I made it through the second night of pushing Harper to sleep through the night. Last night she cried intermittently for 20 minutes. That is seven minutes less than the night before, but, again, who's counting? Seriously... this is what I'm picturing in my head:
But, as I should have learned with Z, children do not follow linear trend lines. So, I'll hope for just a couple more nights of crying. I knew I was dreading it, but I forgot that feeling of lying in bed while your child cries. It is really difficult. I doubt my decision and almost get up two or three times. I start to think, I'll just go look at her or I'll get up to go pee to distract myself. But in my heart, I know that if I get out of bed, and especially if I go look at her, then I'll want to intercede.

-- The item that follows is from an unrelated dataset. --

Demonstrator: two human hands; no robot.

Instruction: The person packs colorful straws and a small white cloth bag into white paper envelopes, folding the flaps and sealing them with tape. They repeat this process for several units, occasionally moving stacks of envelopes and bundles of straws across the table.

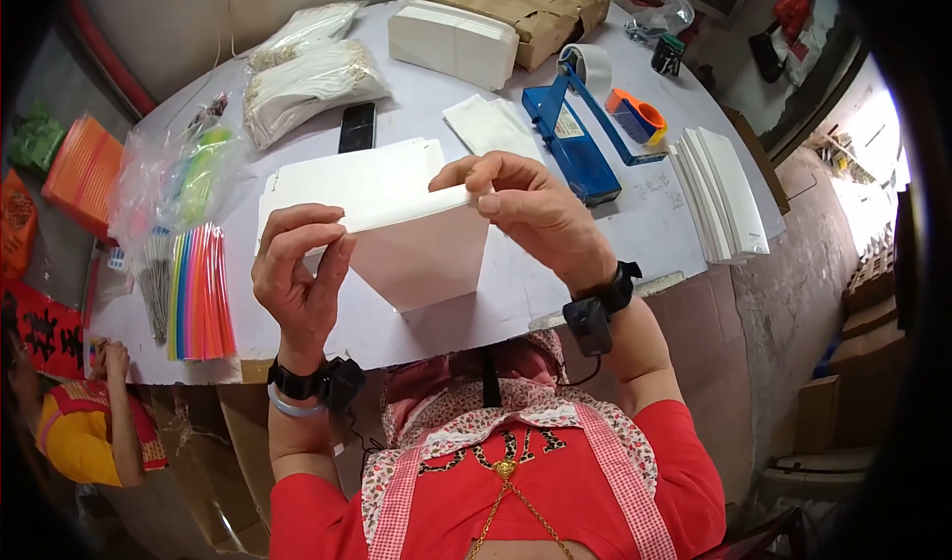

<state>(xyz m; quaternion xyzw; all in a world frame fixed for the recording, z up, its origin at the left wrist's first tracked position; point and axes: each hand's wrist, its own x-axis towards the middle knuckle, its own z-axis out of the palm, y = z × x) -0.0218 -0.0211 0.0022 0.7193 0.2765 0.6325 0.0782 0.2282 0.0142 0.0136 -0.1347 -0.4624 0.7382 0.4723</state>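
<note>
A white stack of paper or card sheets (421,262) stands on edge on the table in front of me, its broad face toward me. At its upper left corner my left hand (302,272) is closed, thumb and fingers pinching the edge. My right hand (545,213) pinches the upper right corner between thumb and bent fingers. Behind the upright stack lie more white sheets (347,181), partly covered by it and by my hands. A black phone (357,127) rests just beyond them, and a folded white sheet (491,124) lies behind my right hand.
Colored sticks (200,297) and thin metal rods (157,287) lie left, near a clear plastic bag (159,188). Farther back are bagged white bundles (312,89), a white stack (451,44) and brown paper package (526,4). A blue tape dispenser (570,148), orange tape cutter (637,116) and white packs (716,198) stand right.
</note>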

Some moms use the pacifier to ease the child back to sleep. With Harper (and with Z), I found that putting the pacifier in woke them up more than it settled them down. So I just lie there wishing it was over, praying she'll stop crying. It's amazing how long those twenty-something minutes seem.
It will be such a huge Mother's Day gift to start sleeping seven or more hours at night. It really feels like we're rounding the corner on the newborn phase. Once I get more sleep and then when we switch to a four hour feeding cycle, I really start to feel normal again. I'm thankful to be moving forward but also thankful that I enjoyed this early phase so much with Harper. It really did go by fast.